In order to locate approximately the elbow, we fit the first, let's say 4 points with a line and the last 4 points with a line, then the elbow will be approximately at the intersection. 

In [None]:
nk_base = np.arange(2,21)
loss = np.zeros(nk_base.shape[0])
i = 0
for nk in nk_base:
    kmeans = KMeans(n_clusters=nk, random_state=0,n_init=20).fit(X_scaled)
    loss[i] = kmeans.inertia_
    i = i + 1
reg = LinearRegression().fit(nk_base[:4].reshape(-1, 1),np.log(loss[:4]))
aa=reg.predict(nk_base[:8].reshape(-1, 1))
reg2 = LinearRegression().fit(nk_base[16:20].reshape(-1, 1),np.log(loss[16:20]))
bb=reg2.predict(nk_base.reshape(-1, 1))
fig, ax = plt.subplots(figsize=(7,7))
ax.scatter(nk_base,np.log(loss),c='b')
ax.set_xticks(nk_base)
ax.set_title('Scree Plot')
ax.plot(nk_base[:8],aa[:8])
ax.plot(nk_base,bb)
plt.show()

In [None]:
# linear fit of first 4 points
reg = LinearRegression().fit(nk_base[:4].reshape(-1, 1), np.log(loss[:4]))
aa = reg.predict(nk_base[:8].reshape(-1, 1))
# linear fit of last 4 points
reg2 = LinearRegression().fit(nk_base[16:20].reshape(-1, 1), np.log(loss[16:20]))
bb = reg2.predict(nk_base.reshape(-1, 1))

In [None]:
fig, ax = plt.subplots(figsize=(7,7))
ax.scatter(nk_base, np.log(loss), c='b')
ax.set_xticks(nk_base)
ax.set_title('Scree Plot')
ax.plot(nk_base[:8], aa[:8])
ax.plot(nk_base, bb)
plt.show()

Which is the optimal number of clusters according with the scree plot?

What happens if you don't initialize many times the algorithm?

## Play with other algorithms dimensionality reduction/clustering algorithms.

Try to obtain more information using other algorithms that we have seen during the lectures. Among the suggested algorithms, you can use ISOMAP or t-SNE for dimensional reduction, ward's hierarchical clustering, GMM or DBSCAN for clustering. You don't need to implement these algorithms, use any of the libraries in which them are already implemented (sklearn/scipy). 

Since it's relatively easy, you can try to implement Density Peaks clustering.

### t-SNE (t-distributed stpchastoc neighbor embedding)

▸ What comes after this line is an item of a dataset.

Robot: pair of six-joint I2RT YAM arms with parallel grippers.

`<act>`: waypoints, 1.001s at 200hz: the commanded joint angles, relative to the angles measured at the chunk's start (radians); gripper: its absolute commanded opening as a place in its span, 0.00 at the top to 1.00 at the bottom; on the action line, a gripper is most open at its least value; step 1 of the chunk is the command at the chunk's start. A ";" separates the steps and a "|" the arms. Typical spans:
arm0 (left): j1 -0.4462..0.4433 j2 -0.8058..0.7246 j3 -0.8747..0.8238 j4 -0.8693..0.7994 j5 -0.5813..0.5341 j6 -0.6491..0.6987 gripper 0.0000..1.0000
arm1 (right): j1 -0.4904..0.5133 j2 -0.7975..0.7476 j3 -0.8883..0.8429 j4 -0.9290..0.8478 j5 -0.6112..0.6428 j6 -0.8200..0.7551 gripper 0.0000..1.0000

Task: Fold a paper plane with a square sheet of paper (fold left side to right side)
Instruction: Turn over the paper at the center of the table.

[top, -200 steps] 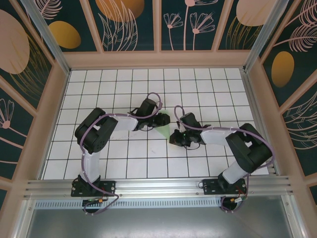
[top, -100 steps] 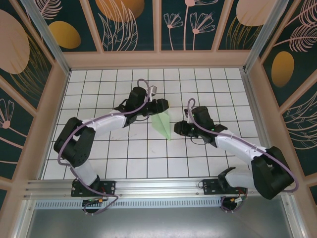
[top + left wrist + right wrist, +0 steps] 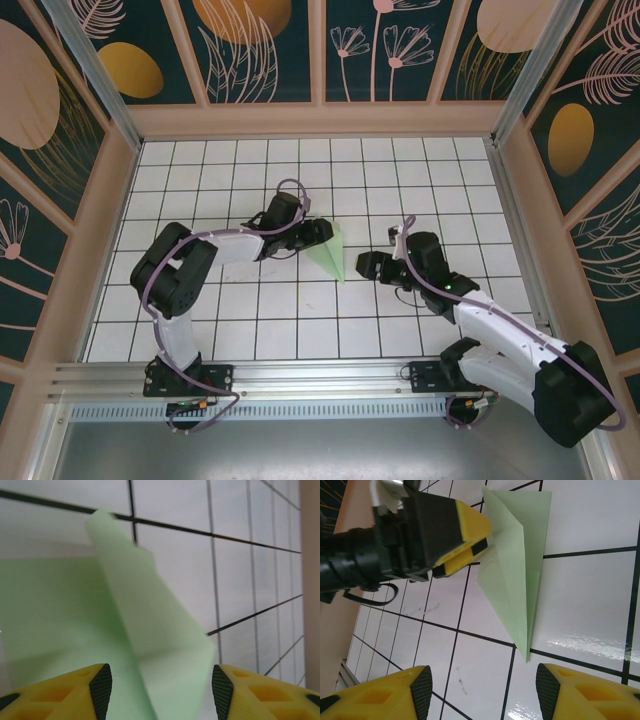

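Pale green paper plane (image 3: 330, 250) (sharp, creased).

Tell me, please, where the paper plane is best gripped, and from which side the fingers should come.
Probably the raised flap of the paper plane, near its wide far end, coming low from the left: the left fingers stand open around it there. The rest lies flat on the table, and the sharp near nose looks too slim.
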 commanded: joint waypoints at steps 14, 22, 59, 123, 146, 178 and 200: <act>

**Goal**: estimate, from the distances in the high- dimensional space, the probability of each point to be a neighbor of each other point. Then, the algorithm goal is to obtain a set of projected coordinates in which these “neighborhood probabilities” are as similar as possible to the ones in the original space.

In [None]:
from sklearn.manifold import TSNE
X_embedded = TSNE(n_components=2, learning_rate='auto',
                  init='random', perplexity=15).fit_transform(X_scaled)
fig, ax = plt.subplots(figsize=(7,7))
ax.scatter(X_embedded[:,0], X_embedded[:,1], c=y)
ax.set_title('t-SNE')
plt.show()

### DBSCAN (density-based spatial clustering of application with noise)

**Goal**: clusters are connected regions with density above a threshold surrounded by regions with a density below this threshold. The density threshold is defined by two parameters: a neighborhood distance (*eps*) and the minimum number of configurations within this distance needed for considering a given configuration above the density threshold (*min_samples*)

In [None]:
from sklearn.cluster import DBSCAN

dbscan = DBSCAN(eps=0.7, min_samples=12).fit(X_scaled)

fig = plt.figure(figsize=(9, 9))
ax = fig.add_subplot(projection='3d')
ax.scatter(projection[:,0], projection[:,1], projection[:,2], c=dbscan.labels_)
plt.show()

### Agglomerative Clustering (hierarchical clustering)

**Goal**: each configuration is initially assigned to a different cluster. At every iteration two existing clusters (i.e. the two closest according to the chosen criterion) are combined, so the next level of the dendrogram has one fewer cluster. 



In [None]:
from scipy.cluster.hierarchy import dendrogram
from sklearn.cluster import AgglomerativeClustering

def plot_dendrogram(model, **kwargs):
    # Create linkage matrix and then plot the dendrogram
    # create the counts of samples under each node
    counts = np.zeros(model.children_.shape[0])
    n_samples = len(model.labels_)
    # model.children_[i][0] and model.children_[i][1] are merged at level i
    for i, merge in enumerate(model.children_):
        current_count = 0
        for child_idx in merge:
            if child_idx < n_samples:
                current_count += 1  
            else:
                current_count += counts[child_idx - n_samples]
        counts[i] = current_count
    # linkage should contain [children_0, children_1, distance, n_points]
    linkage_matrix = np.column_stack(
        [model.children_, model.distances_, counts]
    ).astype(float)

    # Plot the corresponding dendrogram
    dendrogram(linkage_matrix, **kwargs)


# setting distance_threshold=0 ensures we compute the full tree.
model = AgglomerativeClustering(distance_threshold=0, n_clusters=None)

model = model.fit(X_scaled)
plt.title("Hierarchical Clustering Dendrogram")
# plot the top three levels of the dendrogram
plot_dendrogram(model, truncate_mode="level", p=4)
plt.xlabel("Number of points in node (or index of point if no parenthesis).")
plt.show()

**Ward** linkage criterionminimizes the variance of the clusters being merged.

In [None]:
ward = AgglomerativeClustering(n_clusters=7).fit(X_scaled) # ward is default linkage criterion
fig = plt.figure(figsize=(9, 9))
ax = fig.add_subplot(projection='3d')
ax.scatter(projection[:,0],projection[:,1], projection[:,2],c=ward.labels_)
plt.show()

In [None]:
print ("kmeans", normalized_mutual_info_score(kmeans_labels, y.flatten()))
print ("dbscan", normalized_mutual_info_score(dbscan.labels_, y.flatten()))
print ("ward's", normalized_mutual_info_score(ward.labels_, y.flatten()))